Spero che operazioni come questa aiutino a superare proprio questa diffidenza. Credo che in parte ancora esista, ma ormai indossare l'hijab è talmente normale per i ragazzi che presto diventerà normale per tutti. Quando andavo a scuola io gli italiani di seconda generazione in classe erano pochissimi: oggi chi cresce fra i banchi riconosce che la diversità è normale e non fa paura.
Hai definito il mood della collezione ‘cozy', adatto al momento che stiamo vivendo: la pandemia influenza ancora il modo in cui ci vestiamo?
Sicuramente un po’ si, ma diciamo che noi del mondo hip hop portiamo avanti questo tema della comodità da molto prima! (Ride, ndr)
Il mondo della moda in Italia ha bisogno di aprirsi di più alla diversità?

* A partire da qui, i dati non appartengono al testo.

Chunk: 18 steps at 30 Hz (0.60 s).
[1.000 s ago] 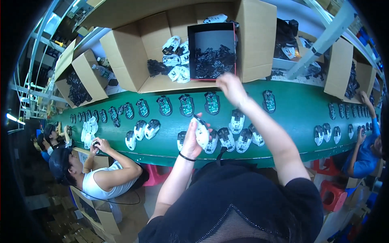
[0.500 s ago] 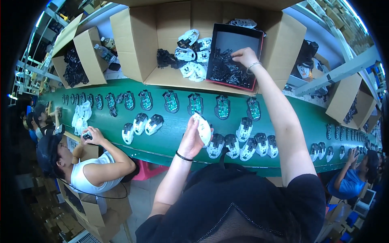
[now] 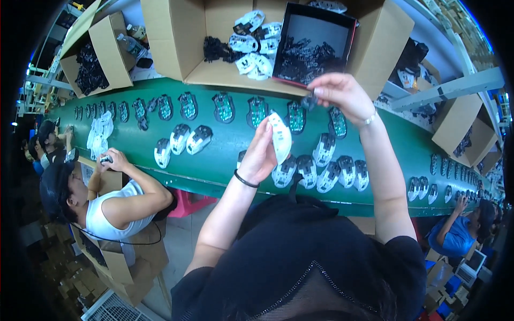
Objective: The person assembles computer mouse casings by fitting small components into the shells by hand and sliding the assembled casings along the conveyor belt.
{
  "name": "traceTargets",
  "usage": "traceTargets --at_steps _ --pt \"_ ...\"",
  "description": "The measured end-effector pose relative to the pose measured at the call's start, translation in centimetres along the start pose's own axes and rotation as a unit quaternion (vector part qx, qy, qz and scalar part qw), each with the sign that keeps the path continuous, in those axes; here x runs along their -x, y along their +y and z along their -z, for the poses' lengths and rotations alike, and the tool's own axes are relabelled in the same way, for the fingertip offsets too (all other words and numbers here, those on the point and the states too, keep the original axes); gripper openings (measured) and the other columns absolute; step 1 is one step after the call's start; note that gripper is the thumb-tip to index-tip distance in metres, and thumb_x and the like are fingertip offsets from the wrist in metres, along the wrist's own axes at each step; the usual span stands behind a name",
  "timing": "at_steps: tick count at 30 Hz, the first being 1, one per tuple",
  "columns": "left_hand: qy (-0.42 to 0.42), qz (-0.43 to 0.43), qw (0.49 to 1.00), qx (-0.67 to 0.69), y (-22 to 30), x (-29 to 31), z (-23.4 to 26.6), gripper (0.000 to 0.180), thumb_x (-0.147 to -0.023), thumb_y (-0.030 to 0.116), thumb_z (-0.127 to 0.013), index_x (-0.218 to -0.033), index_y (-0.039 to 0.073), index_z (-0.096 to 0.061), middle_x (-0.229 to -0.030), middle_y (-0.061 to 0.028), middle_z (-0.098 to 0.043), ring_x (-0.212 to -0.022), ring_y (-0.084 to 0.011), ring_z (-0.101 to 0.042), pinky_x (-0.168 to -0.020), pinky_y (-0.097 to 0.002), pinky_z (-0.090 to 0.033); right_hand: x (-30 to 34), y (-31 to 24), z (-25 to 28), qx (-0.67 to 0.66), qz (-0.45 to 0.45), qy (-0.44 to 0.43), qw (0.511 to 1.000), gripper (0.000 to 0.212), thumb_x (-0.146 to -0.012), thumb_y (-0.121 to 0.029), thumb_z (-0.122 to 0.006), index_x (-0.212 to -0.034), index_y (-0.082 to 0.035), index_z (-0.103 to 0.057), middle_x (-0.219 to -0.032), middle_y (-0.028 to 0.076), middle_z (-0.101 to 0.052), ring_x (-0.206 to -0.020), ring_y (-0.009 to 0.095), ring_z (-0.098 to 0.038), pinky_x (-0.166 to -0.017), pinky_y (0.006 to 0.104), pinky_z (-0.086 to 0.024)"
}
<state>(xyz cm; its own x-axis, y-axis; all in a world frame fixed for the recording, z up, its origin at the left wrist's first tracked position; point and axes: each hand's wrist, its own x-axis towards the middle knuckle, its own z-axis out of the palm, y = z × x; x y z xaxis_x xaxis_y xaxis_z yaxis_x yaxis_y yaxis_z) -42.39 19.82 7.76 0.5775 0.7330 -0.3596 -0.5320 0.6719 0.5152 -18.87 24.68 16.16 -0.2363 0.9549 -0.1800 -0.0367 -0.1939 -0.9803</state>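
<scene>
My left hand (image 3: 261,155) holds a white mouse shell (image 3: 280,137) upright above the green conveyor belt (image 3: 230,144). My right hand (image 3: 338,93) pinches a small black part (image 3: 308,101) just in front of the black tray (image 3: 313,51) of black parts, a little above and right of the shell. White and black mouse shells (image 3: 321,171) lie in a row on the belt below my hands. Green circuit boards (image 3: 257,109) lie in a line further back.
A large cardboard box (image 3: 176,48) behind the belt holds white shells and black parts. More boxes stand at the left (image 3: 99,53) and right (image 3: 460,134). A seated person (image 3: 107,203) works at my left, another person (image 3: 455,235) at the right.
My right hand has come back from the black tray with a small black part, toward the shell in my left hand. The left hand has barely moved.
</scene>
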Motion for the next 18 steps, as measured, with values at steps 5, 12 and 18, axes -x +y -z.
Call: traceTargets --at_steps 5,12,18 --pt "-0.043 0.015 0.999 -0.006 0.1 0.8 -1.9 0.048 -0.091 0.031 -0.051 -0.134 0.021 -0.031 -0.118 -0.0045 -0.049 -0.102 -0.0194 -0.054 -0.074 -0.0377 -0.049 4.5 0.4 -5.0 0.145 0.052 -0.020 0.988 0.013 -0.079 -0.003 -0.062 -0.091 0.001 -0.064 -0.080 0.005 -0.064 -0.073 0.012 -0.059 -0.068 0.0252 -0.049" --pt "-0.080 -0.012 0.993 -0.085 -0.1 2.8 -2.5 0.071 -0.084 0.005 -0.058 -0.141 0.015 -0.017 -0.124 -0.0056 -0.044 -0.112 -0.0154 -0.047 -0.089 -0.0325 -0.043 5.7 1.0 -6.9 0.344 0.206 0.026 0.916 0.009 -0.076 -0.005 -0.066 -0.084 -0.001 -0.064 -0.081 0.008 -0.059 -0.072 0.016 -0.058 -0.063 0.0262 -0.047" --pt "-0.051 -0.045 0.995 -0.071 0.3 3.5 -3.4 0.081 -0.078 -0.001 -0.062 -0.142 0.010 -0.013 -0.126 -0.0086 -0.042 -0.113 -0.0166 -0.046 -0.092 -0.0305 -0.040 6.7 4.3 -8.5 0.207 0.133 0.120 0.962 0.044 -0.072 -0.009 -0.069 -0.112 -0.004 -0.052 -0.094 0.005 -0.053 -0.086 0.013 -0.054 -0.070 0.0277 -0.046"
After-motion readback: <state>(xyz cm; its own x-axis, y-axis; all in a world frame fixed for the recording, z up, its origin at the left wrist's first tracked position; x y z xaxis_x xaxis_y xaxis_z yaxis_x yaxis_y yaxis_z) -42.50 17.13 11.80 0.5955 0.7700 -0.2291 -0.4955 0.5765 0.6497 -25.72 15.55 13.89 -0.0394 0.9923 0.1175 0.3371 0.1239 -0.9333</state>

Credo di sì, anche se ho trovato un mondo già molto ricettivo in questo senso, forse più di altri ambienti! Sembra poco, ma l’avermi dato tanta libertà e tanto sostegno nel realizzare questa campagna per me vuol dire già qualcosa.
Tu che rapporto hai con i vestiti? Questa esperienza ti ha fatto guardare la moda con occhi diversi?
Io li amo da sempre! Anzi, io e mamma siamo sempre stati molto appassionati. Quando ero piccolo, era lei, quando riusciva a portarmi per negozi e oggi ne apprezzo il sacrificio. Questa esperienza ha dato seguito alla mia passione facendomi vedere concretamente come si fanno i vestiti, una cosa che non avevo mai avuto modo di approfondire.
Il tuo tour si è appena concluso: qual è il ricordo più bello che hai di questa esperienza?
Non ho un ricordo preciso ma una sensazione che mi porto via: l’incontro con i fan nella varie città. Era dal firmacopie di DNA (sospeso a metà per la pandemia, ndr) che non vedevo delle persone dal vivo e questa cosa come sempre mi ha davvero emozionato. Spero sia stato bello per loro anche solo la metà di quanto lo sia stato per me.